- Born: July 27, 1909 Kwaczała
- Died: October 23, 2001 (aged 92) Kraków

Academic background
- Alma mater: Jagiellonian University

Academic work
- Institutions: Jagiellonian University Adam Mickiewicz University in Poznań

= Stanisław Urbańczyk =

Polish linguist (1909–2001)

Stanisław Urbańczyk (27 July 1909 – 23 October 2001) was a Polish linguist and academic, a professor at the universities of Toruń, Poznań and Kraków. He was the head of the Institute of the Polish Language at the Polish Academy of Sciences in 1973–79.

Born to a peasant family in Kwaczała, he completed 4-class elementary school in Kwaczała and started learning in St. Anne's Secondary School (today I Liceum Ogólnokształcące im. Bartłomieja Nowodworskiego w Krakowie). In the years 1929–1934 he studied Polish and Slavic philology at the Jagiellonian University. In 1937 he became an academic teacher. Among his students was young Karol Wojtyła, later the pope John Paul II. In 1939 he was arrested by the Nazis during Sonderaktion Krakau and imprisoned in concentration camps in Sachsenhausen and Dachau.

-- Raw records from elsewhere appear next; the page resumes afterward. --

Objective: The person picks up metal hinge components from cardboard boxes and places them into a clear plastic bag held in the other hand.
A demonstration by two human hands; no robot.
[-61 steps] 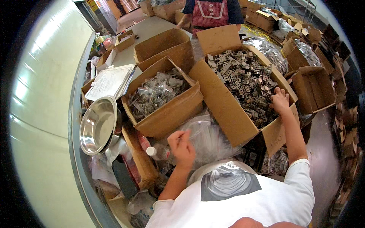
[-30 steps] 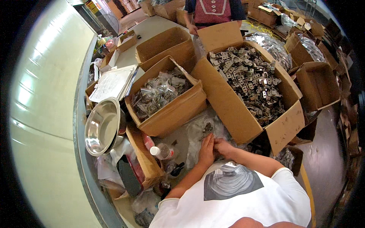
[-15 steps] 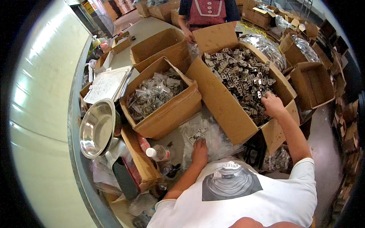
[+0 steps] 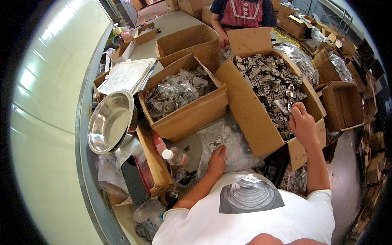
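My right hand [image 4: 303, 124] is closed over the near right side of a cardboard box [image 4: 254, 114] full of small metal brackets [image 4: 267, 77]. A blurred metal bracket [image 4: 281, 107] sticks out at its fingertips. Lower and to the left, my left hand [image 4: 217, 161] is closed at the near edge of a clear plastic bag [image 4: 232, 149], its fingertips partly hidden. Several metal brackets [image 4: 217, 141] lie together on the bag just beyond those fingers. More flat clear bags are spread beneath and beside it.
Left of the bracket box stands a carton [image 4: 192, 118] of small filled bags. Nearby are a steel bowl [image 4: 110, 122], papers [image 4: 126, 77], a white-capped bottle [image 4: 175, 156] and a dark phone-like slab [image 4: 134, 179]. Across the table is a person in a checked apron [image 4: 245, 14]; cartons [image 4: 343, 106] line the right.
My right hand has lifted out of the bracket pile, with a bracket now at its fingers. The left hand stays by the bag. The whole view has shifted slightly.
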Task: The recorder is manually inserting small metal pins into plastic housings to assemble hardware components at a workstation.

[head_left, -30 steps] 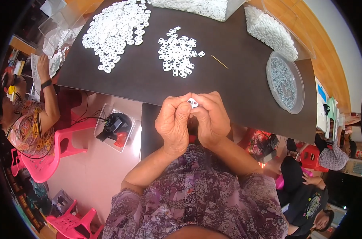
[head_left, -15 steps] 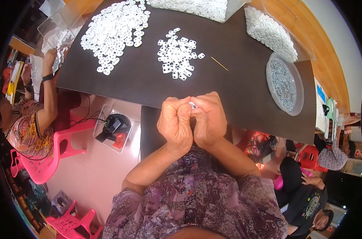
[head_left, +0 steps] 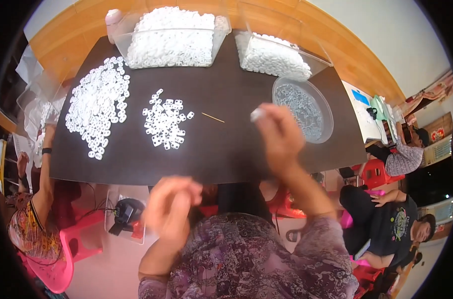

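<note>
My right hand [head_left: 280, 133] is raised over the right part of the dark table, close to a round clear tray [head_left: 327, 115] of small silvery metal pieces. Between its fingertips is a small white plastic piece [head_left: 257, 115], blurred. My left hand [head_left: 171, 205] hangs at the table's near edge with curled fingers, smeared by motion; whether it holds anything cannot be made out. Ahead of it lies a small pile of white plastic pieces with holes [head_left: 165, 123]. A thin yellowish stick [head_left: 213, 117] rests between that pile and my right hand.
A larger heap of white oval pieces [head_left: 97, 104] covers the table's left. Behind stand two clear bins, a left one [head_left: 220, 45] and a right one [head_left: 313, 57], filled with white pieces. A person [head_left: 32, 224] works at far left; another person [head_left: 393, 224] sits at right.
My hands have parted. The right one has moved forward and right with the white piece; the left one has drawn back to the left. The view has shifted, showing more of the table's far side.
</note>
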The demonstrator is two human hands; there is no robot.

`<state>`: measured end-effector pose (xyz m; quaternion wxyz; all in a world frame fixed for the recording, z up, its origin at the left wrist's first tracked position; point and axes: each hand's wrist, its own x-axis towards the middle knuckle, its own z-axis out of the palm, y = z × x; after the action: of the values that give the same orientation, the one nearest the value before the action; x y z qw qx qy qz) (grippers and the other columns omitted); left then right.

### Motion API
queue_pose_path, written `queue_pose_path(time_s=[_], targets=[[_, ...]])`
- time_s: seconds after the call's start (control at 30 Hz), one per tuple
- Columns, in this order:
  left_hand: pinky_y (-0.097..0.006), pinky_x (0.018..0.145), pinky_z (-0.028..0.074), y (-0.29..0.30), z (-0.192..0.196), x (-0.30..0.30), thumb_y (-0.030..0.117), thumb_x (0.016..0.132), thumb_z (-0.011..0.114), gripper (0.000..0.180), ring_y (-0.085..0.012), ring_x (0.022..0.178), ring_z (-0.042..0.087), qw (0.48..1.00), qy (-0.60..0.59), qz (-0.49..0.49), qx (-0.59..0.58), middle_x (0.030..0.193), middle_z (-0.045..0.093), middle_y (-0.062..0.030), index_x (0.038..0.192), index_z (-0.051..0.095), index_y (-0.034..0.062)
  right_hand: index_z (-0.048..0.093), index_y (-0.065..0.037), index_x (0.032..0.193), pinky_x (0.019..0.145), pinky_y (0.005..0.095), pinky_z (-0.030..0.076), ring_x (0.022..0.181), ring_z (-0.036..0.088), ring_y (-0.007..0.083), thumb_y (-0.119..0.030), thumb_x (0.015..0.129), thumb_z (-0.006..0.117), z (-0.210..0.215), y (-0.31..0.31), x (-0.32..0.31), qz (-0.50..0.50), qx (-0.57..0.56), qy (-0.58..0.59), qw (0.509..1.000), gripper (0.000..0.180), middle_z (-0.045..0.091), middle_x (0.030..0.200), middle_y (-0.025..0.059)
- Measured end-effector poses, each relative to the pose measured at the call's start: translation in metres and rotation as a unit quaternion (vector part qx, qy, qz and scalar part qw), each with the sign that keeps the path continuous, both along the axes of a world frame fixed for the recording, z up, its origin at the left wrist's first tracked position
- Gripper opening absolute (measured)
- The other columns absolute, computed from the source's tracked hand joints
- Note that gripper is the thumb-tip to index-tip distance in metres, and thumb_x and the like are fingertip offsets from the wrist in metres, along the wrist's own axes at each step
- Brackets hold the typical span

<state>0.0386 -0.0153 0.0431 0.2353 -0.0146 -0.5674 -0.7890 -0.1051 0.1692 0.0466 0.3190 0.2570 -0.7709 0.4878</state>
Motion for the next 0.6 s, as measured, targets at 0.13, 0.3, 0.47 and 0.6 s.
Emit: queue_pose_path(time_s=[0.13, 0.3, 0.47, 0.6], targets=[[-0.031, 0.041, 0.040, -0.063, 0.102, 0.070, 0.017, 0.077, 0.059, 0.024, -0.0199, 0.041, 0.047, 0.978, -0.010, -0.204, -0.044, 0.054, 0.053, -0.0091, 0.059, 0.051, 0.0042, 0.064, 0.000, 0.089, 0.065, 0.0287, 0.046, 0.072, 0.058, 0.0197, -0.003, 0.080, 0.060, 0.050, 0.037, -0.066, -0.082, 0.043, 0.050, 0.994, 0.010, 0.061, 0.081, 0.0107], [-0.026, 0.045, 0.028, -0.012, 0.113, 0.049, 0.017, 0.082, 0.047, 0.011, -0.0095, 0.048, 0.038, 0.874, 0.486, 0.003, 0.011, 0.069, 0.046, 0.0029, 0.073, 0.046, 0.0127, 0.067, -0.003, 0.087, 0.069, 0.0345, 0.048, 0.076, 0.062, 0.0250, -0.011, 0.077, 0.062, 0.082, 0.064, -0.155, -0.166, 0.104, 0.050, 0.979, 0.014, 0.065, 0.081, 0.0138], [-0.020, 0.046, 0.028, -0.012, 0.126, 0.047, 0.011, 0.080, 0.050, 0.014, -0.0086, 0.045, 0.035, 0.894, 0.447, 0.005, 0.033, 0.062, 0.042, 0.0020, 0.066, 0.047, 0.0101, 0.070, -0.007, 0.086, 0.072, 0.0407, 0.049, 0.079, 0.063, 0.0338, -0.014, 0.074, 0.061, 0.081, 0.078, -0.216, -0.243, 0.293, 0.014, 0.925, 0.017, 0.067, 0.087, 0.0175], [-0.022, 0.047, 0.032, -0.029, 0.123, 0.061, 0.002, 0.079, 0.046, 0.017, -0.0067, 0.046, 0.039, 0.910, 0.402, -0.101, 0.016, 0.062, 0.045, 0.0009, 0.063, 0.047, 0.0091, 0.068, -0.005, 0.089, 0.072, 0.0432, 0.047, 0.082, 0.061, 0.0350, -0.012, 0.077, 0.059, 0.075, 0.045, -0.177, -0.193, 0.308, 0.146, 0.920, 0.017, 0.065, 0.086, 0.0179]])
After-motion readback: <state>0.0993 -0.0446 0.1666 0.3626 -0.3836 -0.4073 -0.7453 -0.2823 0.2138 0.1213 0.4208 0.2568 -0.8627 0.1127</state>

He was the author of many books, articles and reviews. Among his scholarly interests were synchronical and diachronical Polish grammar, dialectology, history of language, Slavic native religion and mythology, biblical translation and influence of Czech onto Polish in Middle Ages.

==Work==
 (A selection)
- Religia pogańskich Słowian (Religion of Pagan Slavs, 1947)
- Głos w dyskusji o pochodzeniu polskiego języka literackiego, 1953.
- Zarys dialektologii polskiej (An Outline of Polish Dialectology, 1962)
- Encyklopedia wiedzy o języku polskim (The Encyclopaedia of Knowledge about Polish Language, 1978, as the editor in chief)
- Dawni Słowianie: wiara i kult (Old Slavs – Faith and Cult, 1991)
- Z miłości do wiedzy: wspomnienia (Out of Love to Knowledge – Memoirs, 1997)

==Bibliography==
- Ewa Deptuchowa, Publikacje Profesora Stanisława Urbańczyka w zakresie językoznawstwa polonistycznego (Professor Stanisław Urbańczyk's Works in the Field of Polish Linguistics), [in:] Język polski – wczoraj, dziś, jutro, Edited by Barbara Czopek-Kopciuch and Piotr Żmigrodzki, Wydawnictwo LEXIS, Kraków 2010, p. 15–23.